2 DLQ message(s) found.

Filter by stream category when you know which subscription is failing:

$ protean dlq list --subscription=order --domain=my_domain

Inspect a failure

Use the DLQ ID from list to pull the full record — payload, error, and retry metadata:

$ protean dlq inspect 1708768400000-0 --domain=my_domain

Every DLQ entry carries a _dlq_metadata block that tells you where it came from and why it stopped retrying:

{
  "original_stream": "order",
  "original_id": "msg-abc-123",
  "consumer_group": "app.OrderHandler",
  "consumer": "OrderHandler-host-12345-a1b2c3",
  "failed_at": "2026-02-23T10:00:00+00:00",
  "retry_count": 3
}

Read the payload and the error together — they usually point straight at the bug. A KeyError: 'isbn' on a payload with "isbn": null tells you the handler needs to guard against missing optional fields.


Fix and replay

The recovery loop is always the same:

  1. Fix the handler code that caused the failure.
  2. Deploy the fix and restart the server.
  3. Replay the failed message:
$ protean dlq replay 1708768400000-0 --domain=my_domain
  1. Verify the downstream effect took place (e.g., a projection row appeared, an aggregate state updated).
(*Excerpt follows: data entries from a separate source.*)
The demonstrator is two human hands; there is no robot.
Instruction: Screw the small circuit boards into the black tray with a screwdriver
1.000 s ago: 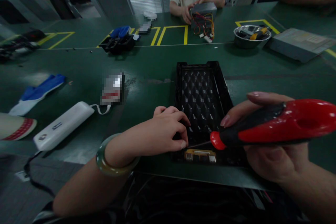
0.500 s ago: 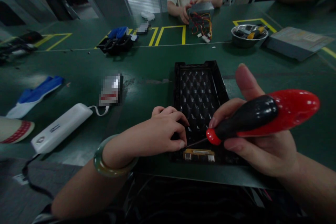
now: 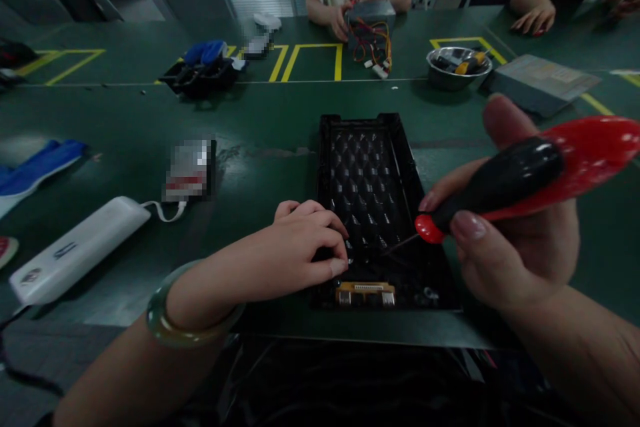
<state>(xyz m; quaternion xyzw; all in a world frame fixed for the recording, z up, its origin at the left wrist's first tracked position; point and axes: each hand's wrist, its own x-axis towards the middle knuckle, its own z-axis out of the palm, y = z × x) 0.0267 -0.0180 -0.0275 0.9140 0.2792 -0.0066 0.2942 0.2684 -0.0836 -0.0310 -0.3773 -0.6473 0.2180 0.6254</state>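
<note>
A screwdriver (image 3: 505, 177) with a black and red handle is in my right hand (image 3: 530, 253), its thin shaft pointing down and left over a black plastic casing (image 3: 367, 180). The casing lies open on the table and has a quilted pattern inside. At its left edge rests my left hand (image 3: 305, 243), thumb and forefinger pinched together; what they hold, if anything, I cannot make out. A small yellowish circuit board (image 3: 365, 292) with metal ports sits at the casing's near end, just below my left fingertips.
To the left lie a white power strip (image 3: 80, 247), a blurred-out device (image 3: 187, 170) and a blue-and-white item (image 3: 45, 163). Farther back are a black tray (image 3: 197, 77), a metal bowl (image 3: 457, 70) with tools and a flat grey box (image 3: 543, 83). Across the table a person handles a wired metal box (image 3: 373, 20).
The screwdriver has moved up and right, its shaft drawn away from my left fingertips. My view has shifted slightly right. A co-worker's hand now shows on the table at the far right.
</note>
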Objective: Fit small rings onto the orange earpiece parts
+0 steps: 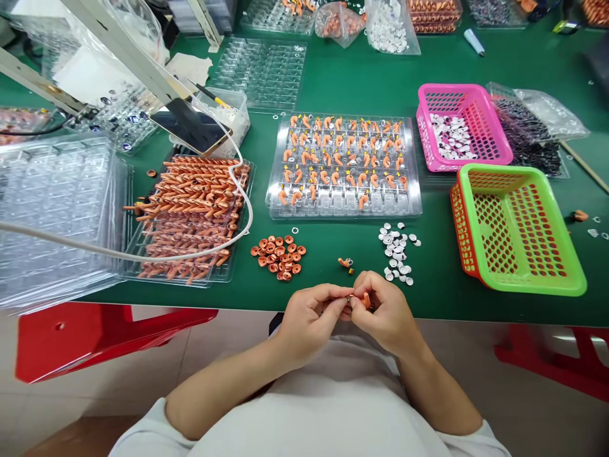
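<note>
Both hands meet at the table's front edge, fingertips almost touching. My left hand (314, 320) pinches a small part at its fingertips, too hidden to make out. Curled around a small orange curved piece (366, 301) is my right hand (385, 314). Just beyond them lies another orange piece (344, 261) with a yellow bit beside it. A pile of orange cup-shaped parts (280, 257) sits to the left, and small white discs (398, 252) are scattered to the right. Behind, a clear tray (273, 190) holds rows of orange curved pieces, with several bare slots in its front row.
At right stand a pink basket (499, 143) with white discs and a green basket (561, 266). A tray of orange parts (190, 222), a white cable (95, 244), a phone (195, 127) and stacked clear trays (57, 209) are at left. Red stools (80, 343) flank me.
</note>
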Demonstrator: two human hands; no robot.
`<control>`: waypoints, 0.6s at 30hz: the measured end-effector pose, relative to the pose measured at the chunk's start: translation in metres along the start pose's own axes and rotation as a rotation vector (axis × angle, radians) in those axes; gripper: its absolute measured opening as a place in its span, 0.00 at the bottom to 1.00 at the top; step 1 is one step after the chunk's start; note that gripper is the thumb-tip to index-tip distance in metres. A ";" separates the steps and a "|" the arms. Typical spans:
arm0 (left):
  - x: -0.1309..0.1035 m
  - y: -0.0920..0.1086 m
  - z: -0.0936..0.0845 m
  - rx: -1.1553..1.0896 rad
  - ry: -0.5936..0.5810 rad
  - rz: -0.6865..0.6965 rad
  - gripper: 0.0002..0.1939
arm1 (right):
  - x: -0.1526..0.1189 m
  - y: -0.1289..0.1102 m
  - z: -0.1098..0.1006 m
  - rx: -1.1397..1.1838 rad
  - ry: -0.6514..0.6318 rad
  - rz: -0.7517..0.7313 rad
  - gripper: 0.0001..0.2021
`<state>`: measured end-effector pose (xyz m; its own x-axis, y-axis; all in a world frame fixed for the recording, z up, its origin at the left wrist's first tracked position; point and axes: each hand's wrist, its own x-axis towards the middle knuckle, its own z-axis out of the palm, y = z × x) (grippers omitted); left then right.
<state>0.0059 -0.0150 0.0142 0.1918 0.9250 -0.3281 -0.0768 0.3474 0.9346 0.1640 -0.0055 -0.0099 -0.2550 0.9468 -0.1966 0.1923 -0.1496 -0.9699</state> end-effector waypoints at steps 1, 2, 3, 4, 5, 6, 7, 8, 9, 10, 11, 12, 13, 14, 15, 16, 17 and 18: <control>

replay removes the message from the DLQ and republishes it on the original stream. The handler sees it as a fresh delivery — retries start from zero.

Deploy the fix first

If you replay before deploying the fix, the handler fails again, runs through its retries a second time, and lands right back in the DLQ with retry_count=3. Deploy first, replay second.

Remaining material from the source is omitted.